Takeaways from Each NFC North Week 9 Game

Image courtesy of Vikings.com

Green Bay Packers (6-2) 34, San Francisco 49ers (4-5) 17

The Packers are fine as long as the offense continues to roll

The NFC is cluttered with a lot of good teams that all have their own faults. Green Bay is no different as its defense has its own struggles. However, the offense can guide them back to a Super Bowl. 
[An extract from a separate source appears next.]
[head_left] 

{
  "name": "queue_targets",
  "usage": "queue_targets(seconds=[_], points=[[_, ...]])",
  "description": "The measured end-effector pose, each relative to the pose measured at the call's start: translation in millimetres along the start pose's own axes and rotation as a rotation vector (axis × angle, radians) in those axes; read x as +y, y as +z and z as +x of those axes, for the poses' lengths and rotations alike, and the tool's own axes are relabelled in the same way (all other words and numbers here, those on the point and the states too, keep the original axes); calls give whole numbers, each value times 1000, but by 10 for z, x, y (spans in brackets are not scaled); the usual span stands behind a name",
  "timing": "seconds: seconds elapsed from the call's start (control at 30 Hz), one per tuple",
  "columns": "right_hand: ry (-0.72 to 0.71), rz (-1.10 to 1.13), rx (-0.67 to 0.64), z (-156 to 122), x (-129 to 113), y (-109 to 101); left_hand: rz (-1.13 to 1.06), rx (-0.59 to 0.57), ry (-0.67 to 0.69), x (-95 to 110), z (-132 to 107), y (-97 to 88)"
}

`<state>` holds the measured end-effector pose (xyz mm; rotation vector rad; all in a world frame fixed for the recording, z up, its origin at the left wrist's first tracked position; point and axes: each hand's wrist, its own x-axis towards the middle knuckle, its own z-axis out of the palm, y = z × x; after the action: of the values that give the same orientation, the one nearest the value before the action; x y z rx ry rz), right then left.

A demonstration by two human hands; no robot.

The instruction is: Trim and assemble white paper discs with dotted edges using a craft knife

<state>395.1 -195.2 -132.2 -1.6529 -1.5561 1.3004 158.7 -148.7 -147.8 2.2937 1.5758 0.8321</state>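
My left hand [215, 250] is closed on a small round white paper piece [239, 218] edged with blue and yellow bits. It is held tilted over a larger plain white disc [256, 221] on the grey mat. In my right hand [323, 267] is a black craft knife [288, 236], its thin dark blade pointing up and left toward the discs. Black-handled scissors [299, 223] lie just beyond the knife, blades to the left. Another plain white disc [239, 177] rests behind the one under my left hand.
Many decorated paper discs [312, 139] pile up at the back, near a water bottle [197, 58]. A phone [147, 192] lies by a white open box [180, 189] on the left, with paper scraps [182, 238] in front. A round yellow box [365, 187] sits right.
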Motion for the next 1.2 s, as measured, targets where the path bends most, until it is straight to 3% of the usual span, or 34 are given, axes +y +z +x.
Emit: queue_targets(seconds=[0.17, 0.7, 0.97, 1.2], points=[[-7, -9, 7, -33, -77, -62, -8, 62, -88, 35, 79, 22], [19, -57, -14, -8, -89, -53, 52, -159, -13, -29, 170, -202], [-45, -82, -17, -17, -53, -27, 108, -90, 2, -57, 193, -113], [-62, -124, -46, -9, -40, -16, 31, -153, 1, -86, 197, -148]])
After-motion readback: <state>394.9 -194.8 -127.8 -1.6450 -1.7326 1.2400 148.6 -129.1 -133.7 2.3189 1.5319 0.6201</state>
There were plenty of complaints that the Packers didn’t trade for Houston Texan receiver Will Fuller at the deadline. Fans’ concerns were valid because Green Bay has needed a second option behind Davante Adams for quite some time now. It won’t matter if Adams continues to play at his current level. The past three games, Adams has caught 30 balls for 422 yards and six touchdowns. It was mesmerizing to see how open Adams got against the 49er secondary. 

Aaron Jones wasn’t 100% on Thursday but was still effective. He also adds to the passing game and with Allen Lazard set to return from injury, the Packers should be fine on offense. The defense is better than a few other NFC contenders and at the end of the day, a trio of Aaron Rodgers, Jones and Adams might top everyone else. 

Minnesota Vikings (3-5) 34, Detroit Lions (3-5) 20

These teams are pretty confusing this year 

Sunday’s game featured one team that had been underachieving and an overachieving team through the first few weeks this season. Dalvin Cook ran all over Detroit and looked incredible for another week. Kirk Cousins was efficient in his effort. For the second straight week, Minnesota’s defense was decent as well. 

Matthew Stafford — who left the game in the fourth quarter — and the Detroit offense found close to nothing against the depleted secondary. Stafford threw a few gross interceptions and if he misses time with Kenny Golladay out, it’s going to be rough for the Lions. 

The Vikings enter a favorable stretch of their schedule as they’ve started to figure things out. Mike Zimmer might be saving his job while Matt Patricia’s seat gets warmer by the day. 

Tennessee Titans (6-2) 24, Chicago Bears (5-4) 17 

The same ole Chicago Bear story 

Chicago dropped its third game in a row on Sunday with the much improved Vikings on the horizon. Things are getting dicey for Matt Nagy. Once again, the Bears defense kept the team in the game. At one point against Tennessee, Ryan Tannehill only had completed five passes and Derrick Henry was averaging two yards per carry, yet Chicago was down double digits. 

The Bears didn’t score a touchdown until five minutes left in the game against a mediocre Titans defense. Nick Foles isn’t the answer, now-injured Mitch Trubisky isn’t the answer, and David Montgomery continues to be one of the least efficient runners in football. Poor Allen Robinson continues to waste away on a bad offense and Chicago found a solid player Darnell Mooney, but most people can’t see that with the quarterback play in Chicago right now. 

A good start clouded who the Bears really were. Nagy needs to be replaced if the sky continues to fall as it is. Chicago still needs a quarterback. The franchise will need to ask itself if it needs a total rebuild and a restart. Or if the defense can be salvageable to carry the team. Hiring a rising defensive coaching star like Indianapolis defensive coordinator Matt Eberflus and hoping the Bears can find a future quarterback might be the solution.